Stakeholders review, validate National Family Policy.

Minister flanked by participants at opening session

Key actors of the family sector have converged on Yaounde for a two-day workshop aimed at reviewing and validating the country’s National Family Policy, designed to strengthen the role of the family in national development.

The workshop is holding at the National Trainers Training and Program Development Center.



Participants are from various government ministries, public institutions, civil society organisations, and technical experts. 

The workshop, we gathered, is a decisive phase in a long participatory process launched in 2022 to provide the country with a coherent and inclusive framework for family-oriented public policies.

The Minister of Women’s Empowerment and the Family, Prof Marie Thérèse Abena Ondoa, chaired the opening session. 

She praised the commitment of stakeholders involved in drafting the policy and expressed gratitude to participants and experts from various structures for their technical inputs that helped to shape the document under review. 

The minister used the event to underscored the central place of the family in society as a “primary setting for socialization”. 

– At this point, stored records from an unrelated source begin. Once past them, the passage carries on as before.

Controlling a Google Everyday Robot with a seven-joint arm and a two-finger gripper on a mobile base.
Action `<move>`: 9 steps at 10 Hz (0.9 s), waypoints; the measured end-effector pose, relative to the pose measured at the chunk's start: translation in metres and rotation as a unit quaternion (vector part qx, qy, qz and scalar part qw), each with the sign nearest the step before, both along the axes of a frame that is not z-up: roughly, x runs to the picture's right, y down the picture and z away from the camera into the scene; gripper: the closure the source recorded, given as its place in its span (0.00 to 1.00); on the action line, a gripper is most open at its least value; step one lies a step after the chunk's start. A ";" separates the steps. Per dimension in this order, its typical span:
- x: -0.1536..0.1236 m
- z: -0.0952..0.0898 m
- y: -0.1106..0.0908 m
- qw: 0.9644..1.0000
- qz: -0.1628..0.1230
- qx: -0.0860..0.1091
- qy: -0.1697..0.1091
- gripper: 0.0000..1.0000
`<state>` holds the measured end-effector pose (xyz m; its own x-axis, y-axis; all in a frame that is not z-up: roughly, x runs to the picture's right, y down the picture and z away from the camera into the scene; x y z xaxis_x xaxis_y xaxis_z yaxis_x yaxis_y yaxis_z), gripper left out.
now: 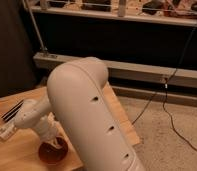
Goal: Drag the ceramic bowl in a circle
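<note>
The ceramic bowl (53,153) is a small, glossy orange-brown round bowl on the wooden table (12,150), near its front edge at the lower left. My gripper (56,144) reaches down from the white wrist and sits at the bowl's far rim, touching or just inside it. My big white arm link (89,115) fills the middle of the view and hides the table behind it.
A dark slatted object (12,111) lies on the table's left part, behind the wrist. A black cable (167,115) runs across the speckled floor at the right. A metal rail and dark wall stand behind the table.
</note>
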<state>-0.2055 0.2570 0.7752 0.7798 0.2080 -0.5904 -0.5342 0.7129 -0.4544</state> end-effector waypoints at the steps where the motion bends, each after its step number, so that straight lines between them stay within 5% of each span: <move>1: 0.000 0.007 -0.015 1.000 0.010 0.013 0.007 1.00; 5: -0.037 0.035 -0.087 0.996 0.044 0.074 0.022 1.00; 9: -0.089 0.045 -0.092 0.996 0.028 0.083 0.013 1.00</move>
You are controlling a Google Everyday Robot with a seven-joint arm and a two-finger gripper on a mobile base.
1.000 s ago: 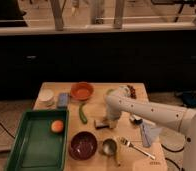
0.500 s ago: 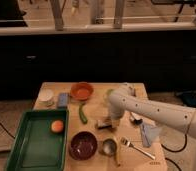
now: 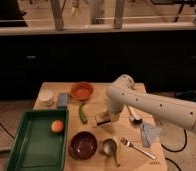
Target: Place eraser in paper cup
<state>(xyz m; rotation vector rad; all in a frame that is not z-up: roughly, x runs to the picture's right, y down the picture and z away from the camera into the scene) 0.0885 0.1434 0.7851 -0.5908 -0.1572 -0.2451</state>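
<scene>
eraser (image 3: 102, 120): dark top, pale base | claw (image 3: 109, 117): clenched, right over it | paper cup (image 3: 46, 96): white, well apart

We found the end effector (image 3: 107, 118) low over the middle of the bench (image 3: 93, 106), closed on the eraser (image 3: 103, 120). Toward the paper cup (image 3: 46, 96) at the far-left corner stood a green vegetable (image 3: 83, 113), a blue block (image 3: 62, 100) just beside the cup, and an orange bowl (image 3: 82, 90). Bare bench lay between vegetable and eraser.
</scene>
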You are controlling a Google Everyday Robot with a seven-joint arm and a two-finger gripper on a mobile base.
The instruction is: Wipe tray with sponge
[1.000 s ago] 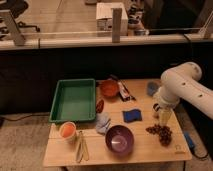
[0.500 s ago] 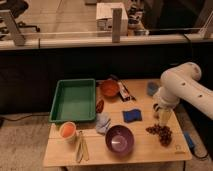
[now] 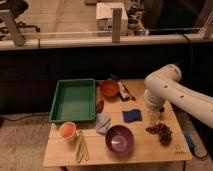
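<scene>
A green tray (image 3: 74, 100) sits at the left back of the wooden table (image 3: 150, 147). A blue sponge (image 3: 132, 116) lies near the table's middle, right of the tray. My gripper (image 3: 154, 117) hangs from the white arm (image 3: 172, 90) just right of the sponge, close above the table. It holds nothing that I can see.
An orange bowl (image 3: 109, 89) and a dark packet (image 3: 124, 92) stand behind the sponge. A grey cloth (image 3: 103, 122), a purple bowl (image 3: 119, 139), an orange cup (image 3: 67, 131), wooden utensils (image 3: 81, 146) and a bunch of dark grapes (image 3: 160, 132) lie along the front.
</scene>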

“It is within the home that we first learn fundamental values such as love, solidarity, mutual respect and the sense of sharing,” she stated, adding that the family remains the foundation upon which the behaviours and collective vision of society are built.

Prof Abena Ondoa described the family as not only a social institution but a living environment of affection, protection, discipline and transmission of knowledge. 

“It is where children discover the world, where our youth find their bearings and where our elders pass down the moral and cultural heritage of generations,” she noted.

The minister acknowledged that the Cameroonian family is currently undergoing profound transformation including rapid urbanization, economic changes and the growing influence of new technologies. 

These factors, she noted, are reshaping traditional roles and exposing families to new vulnerabilities such as economic hardship, geographical separation and rising social tensions.

Despite the pressure, she insisted that the family remains an essential pillar of social cohesion. 

“Investing in the family is a sustainable investment in education, health, security, social equity and the harmonious development of the nation,” she stated, calling on all actors to preserve, strengthen and support families through adapted public policies and social systems.

The minister said the relevance and quality of the policy will largely depend on the contributions of participants

She stressed that the stakes are high, as the family must become a true lever for development, solidarity, resilience and protection of the most vulnerable.

The workshop, it should be said, seeks to validate a policy framework that is aligned with the country’s National Development Strategy and the country’s international commitments on human rights and gender equality. 

Through the ministry, she said government has engaged in a participatory approach to ensure that the policy reflects contemporary realities and the diverse configurations of families across the nation.

The National Family Policy, officials said, aims to promote harmony and stability within households, protect vulnerable persons, strengthen social equity and sustainably support human development. 

It also seeks to provide guidance for coordinated action among public institutions and partners working in the family and social sectors.